Não creio, pois, sr. presidente, em que o modo por que se dirigiram as negociações influisse no resultado, final que tiveram, porque entendo, e com boas rasões, que esta demarcação é a que a Allemanha tinha reconhecido como indispensavel para proteger interesses já creados e que por isso seria impossivel fazel-a demover de seu proposito.

Foi para mim cousa de grande apprehensão, quando eu era ministro dos negocios estrangeiros, que a Allemanha, encetada a negociação, deixasse correr assim alguns mezes em perfeito silencio, porque receiava que, aproveitando-se d´esta demora, fossem os agentes da casa commercial de Angra Pequena dilatando as suas relações e a sua influencia pelo interior em pontos que nos fosse doloroso abandonar.

Não me era dado, porem, evitar este perigo.

Comquanto já previdentemente o governo portuguez tivesse adoptado alguns meios tendentes a prevenir e contrariar a invasão da Allemanha no interior de Angola, ainda assim não havia muito a esperar destas diligencias, o que vinha confirmar os meus justos receios.

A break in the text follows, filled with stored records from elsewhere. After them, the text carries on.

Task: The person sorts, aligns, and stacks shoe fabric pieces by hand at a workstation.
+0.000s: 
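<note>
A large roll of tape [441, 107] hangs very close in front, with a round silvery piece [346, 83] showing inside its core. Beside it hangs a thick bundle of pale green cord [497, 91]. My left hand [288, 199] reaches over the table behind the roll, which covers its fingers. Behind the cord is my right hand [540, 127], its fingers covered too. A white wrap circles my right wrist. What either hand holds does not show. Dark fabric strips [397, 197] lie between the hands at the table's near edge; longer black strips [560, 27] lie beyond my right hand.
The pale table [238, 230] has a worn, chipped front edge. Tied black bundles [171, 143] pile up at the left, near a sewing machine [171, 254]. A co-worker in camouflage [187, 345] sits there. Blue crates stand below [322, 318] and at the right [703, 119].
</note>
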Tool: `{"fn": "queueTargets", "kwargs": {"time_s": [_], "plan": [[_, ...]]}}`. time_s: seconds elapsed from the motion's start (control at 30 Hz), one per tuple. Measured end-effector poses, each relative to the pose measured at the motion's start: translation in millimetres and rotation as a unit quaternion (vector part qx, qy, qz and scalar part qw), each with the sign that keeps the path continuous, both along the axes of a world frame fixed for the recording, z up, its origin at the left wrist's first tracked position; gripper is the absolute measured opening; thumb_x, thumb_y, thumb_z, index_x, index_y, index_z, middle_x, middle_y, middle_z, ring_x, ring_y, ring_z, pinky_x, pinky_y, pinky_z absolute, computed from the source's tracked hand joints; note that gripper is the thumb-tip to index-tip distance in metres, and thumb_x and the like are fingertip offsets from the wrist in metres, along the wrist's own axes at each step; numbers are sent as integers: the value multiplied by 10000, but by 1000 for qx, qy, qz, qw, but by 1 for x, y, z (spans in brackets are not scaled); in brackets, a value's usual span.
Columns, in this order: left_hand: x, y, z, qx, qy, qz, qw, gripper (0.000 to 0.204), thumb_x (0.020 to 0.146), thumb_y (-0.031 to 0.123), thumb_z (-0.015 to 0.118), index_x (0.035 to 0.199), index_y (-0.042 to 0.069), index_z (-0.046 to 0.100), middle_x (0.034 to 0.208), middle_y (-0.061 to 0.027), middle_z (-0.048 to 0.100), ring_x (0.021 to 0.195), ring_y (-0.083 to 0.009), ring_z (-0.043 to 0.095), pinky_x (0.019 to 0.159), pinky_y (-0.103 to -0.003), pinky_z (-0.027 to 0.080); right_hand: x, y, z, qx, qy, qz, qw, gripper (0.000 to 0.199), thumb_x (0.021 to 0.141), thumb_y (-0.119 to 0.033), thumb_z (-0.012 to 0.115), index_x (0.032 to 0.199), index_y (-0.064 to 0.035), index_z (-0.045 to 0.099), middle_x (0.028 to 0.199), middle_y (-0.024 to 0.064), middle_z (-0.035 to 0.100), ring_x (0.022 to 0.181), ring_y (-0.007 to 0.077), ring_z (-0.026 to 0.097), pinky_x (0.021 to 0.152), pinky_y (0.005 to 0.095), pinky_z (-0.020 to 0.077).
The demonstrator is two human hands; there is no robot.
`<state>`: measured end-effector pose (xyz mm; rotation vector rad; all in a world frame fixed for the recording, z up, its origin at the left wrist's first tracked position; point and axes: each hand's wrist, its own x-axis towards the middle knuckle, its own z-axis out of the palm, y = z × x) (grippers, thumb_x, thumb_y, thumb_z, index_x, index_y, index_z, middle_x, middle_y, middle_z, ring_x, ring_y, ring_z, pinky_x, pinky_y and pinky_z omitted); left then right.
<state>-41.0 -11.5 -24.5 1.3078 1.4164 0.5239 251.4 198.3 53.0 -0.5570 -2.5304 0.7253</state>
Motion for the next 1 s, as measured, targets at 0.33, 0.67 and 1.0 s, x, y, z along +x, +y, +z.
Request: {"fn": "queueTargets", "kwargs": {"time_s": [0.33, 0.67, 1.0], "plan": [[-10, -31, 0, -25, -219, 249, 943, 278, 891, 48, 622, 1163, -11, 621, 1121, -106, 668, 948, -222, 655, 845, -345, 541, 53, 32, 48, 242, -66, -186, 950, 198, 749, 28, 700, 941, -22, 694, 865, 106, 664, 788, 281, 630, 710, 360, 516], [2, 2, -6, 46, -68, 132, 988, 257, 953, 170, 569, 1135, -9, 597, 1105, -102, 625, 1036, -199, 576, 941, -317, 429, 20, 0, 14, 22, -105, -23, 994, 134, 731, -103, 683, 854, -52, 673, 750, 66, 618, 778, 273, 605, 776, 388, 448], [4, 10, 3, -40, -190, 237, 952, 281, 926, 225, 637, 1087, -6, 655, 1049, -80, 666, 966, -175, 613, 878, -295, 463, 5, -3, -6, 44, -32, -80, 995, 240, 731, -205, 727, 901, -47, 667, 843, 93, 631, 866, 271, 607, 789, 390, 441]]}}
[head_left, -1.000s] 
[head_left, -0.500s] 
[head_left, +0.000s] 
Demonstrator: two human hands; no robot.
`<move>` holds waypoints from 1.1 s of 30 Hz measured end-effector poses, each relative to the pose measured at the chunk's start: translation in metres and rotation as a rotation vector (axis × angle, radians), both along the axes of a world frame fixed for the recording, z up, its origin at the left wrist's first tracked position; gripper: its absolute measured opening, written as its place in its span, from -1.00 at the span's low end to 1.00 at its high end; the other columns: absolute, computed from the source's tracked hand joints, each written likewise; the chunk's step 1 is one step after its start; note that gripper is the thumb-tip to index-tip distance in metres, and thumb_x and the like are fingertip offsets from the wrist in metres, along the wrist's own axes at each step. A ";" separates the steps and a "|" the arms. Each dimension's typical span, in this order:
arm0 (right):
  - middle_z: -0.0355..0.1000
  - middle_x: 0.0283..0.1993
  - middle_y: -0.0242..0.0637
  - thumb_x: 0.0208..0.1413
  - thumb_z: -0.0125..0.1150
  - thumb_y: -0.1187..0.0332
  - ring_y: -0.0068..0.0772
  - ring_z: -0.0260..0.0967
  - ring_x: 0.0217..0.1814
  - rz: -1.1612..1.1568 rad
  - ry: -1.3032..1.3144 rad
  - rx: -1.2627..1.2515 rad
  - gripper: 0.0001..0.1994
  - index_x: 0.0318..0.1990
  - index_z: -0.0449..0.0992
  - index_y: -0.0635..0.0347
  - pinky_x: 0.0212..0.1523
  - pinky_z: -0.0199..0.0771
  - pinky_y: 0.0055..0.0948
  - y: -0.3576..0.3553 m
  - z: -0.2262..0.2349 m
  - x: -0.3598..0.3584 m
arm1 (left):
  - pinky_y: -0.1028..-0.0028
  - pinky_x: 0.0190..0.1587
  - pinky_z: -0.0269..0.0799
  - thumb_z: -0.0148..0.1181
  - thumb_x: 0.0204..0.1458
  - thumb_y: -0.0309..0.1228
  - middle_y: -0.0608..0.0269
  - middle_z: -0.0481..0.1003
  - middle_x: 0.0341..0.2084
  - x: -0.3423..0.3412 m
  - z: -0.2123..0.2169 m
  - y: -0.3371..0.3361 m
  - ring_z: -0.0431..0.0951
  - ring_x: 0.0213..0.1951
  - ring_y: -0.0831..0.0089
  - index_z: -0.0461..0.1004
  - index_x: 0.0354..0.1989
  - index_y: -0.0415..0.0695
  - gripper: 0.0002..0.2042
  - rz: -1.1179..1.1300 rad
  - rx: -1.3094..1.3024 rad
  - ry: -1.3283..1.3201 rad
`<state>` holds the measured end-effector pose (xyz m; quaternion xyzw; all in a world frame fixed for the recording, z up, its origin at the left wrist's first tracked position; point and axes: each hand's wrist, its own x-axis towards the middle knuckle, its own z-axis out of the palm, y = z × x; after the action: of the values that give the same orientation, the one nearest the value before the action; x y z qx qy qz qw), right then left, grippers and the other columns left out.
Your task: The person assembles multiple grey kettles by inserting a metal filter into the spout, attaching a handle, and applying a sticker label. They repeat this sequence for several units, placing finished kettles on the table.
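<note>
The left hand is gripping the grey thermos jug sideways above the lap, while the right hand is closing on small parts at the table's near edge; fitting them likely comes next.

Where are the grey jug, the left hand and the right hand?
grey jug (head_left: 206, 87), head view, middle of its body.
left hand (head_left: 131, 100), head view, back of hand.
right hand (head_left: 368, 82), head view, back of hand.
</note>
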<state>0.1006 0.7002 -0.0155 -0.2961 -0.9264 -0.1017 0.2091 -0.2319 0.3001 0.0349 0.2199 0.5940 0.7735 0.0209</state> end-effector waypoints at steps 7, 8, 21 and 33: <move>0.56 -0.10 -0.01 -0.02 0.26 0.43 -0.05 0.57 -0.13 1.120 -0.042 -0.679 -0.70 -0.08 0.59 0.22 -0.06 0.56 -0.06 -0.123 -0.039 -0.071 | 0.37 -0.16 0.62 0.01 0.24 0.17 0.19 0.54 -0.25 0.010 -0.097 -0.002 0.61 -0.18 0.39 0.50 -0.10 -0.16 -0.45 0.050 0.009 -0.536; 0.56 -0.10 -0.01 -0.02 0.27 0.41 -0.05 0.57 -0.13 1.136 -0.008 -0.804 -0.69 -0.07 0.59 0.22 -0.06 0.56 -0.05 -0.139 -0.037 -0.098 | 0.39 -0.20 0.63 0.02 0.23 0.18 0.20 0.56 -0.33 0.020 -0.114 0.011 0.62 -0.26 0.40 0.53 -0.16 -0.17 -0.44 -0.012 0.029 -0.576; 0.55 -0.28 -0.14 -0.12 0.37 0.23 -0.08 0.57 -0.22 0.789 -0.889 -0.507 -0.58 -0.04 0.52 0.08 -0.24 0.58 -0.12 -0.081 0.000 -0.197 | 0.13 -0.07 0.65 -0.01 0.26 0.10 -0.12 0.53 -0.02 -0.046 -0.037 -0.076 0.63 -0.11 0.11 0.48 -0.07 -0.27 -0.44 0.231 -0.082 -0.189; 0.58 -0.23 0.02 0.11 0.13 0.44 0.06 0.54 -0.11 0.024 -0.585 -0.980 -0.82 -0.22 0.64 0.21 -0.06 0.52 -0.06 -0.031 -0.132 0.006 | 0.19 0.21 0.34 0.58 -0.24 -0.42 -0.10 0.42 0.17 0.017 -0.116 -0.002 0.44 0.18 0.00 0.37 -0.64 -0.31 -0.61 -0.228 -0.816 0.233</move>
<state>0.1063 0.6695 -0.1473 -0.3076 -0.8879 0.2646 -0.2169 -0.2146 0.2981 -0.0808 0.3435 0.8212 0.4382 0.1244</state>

N´esta situação, verdadeiramente embaraçosa, sem se poder confiar nos resultados de uma lucta a emprehender na Africa para nos anteciparmos ás invasões da Allemanha pelos territorios que mais nos convinha alcançar para o nosso dominio, comprehende-se bem que o nosso interesse nos aconselhava a conclusão em breve periodo das negociações pendentes com a Allemanha.

Estou persuadido de que o sr. ministro dos negocios estrangeiras, e estimo fazer esta justiça a um adversario politico, comprehendeu perfeitamente a situação e empenhou os maiores esforços em salvaguardar os nossos interesses.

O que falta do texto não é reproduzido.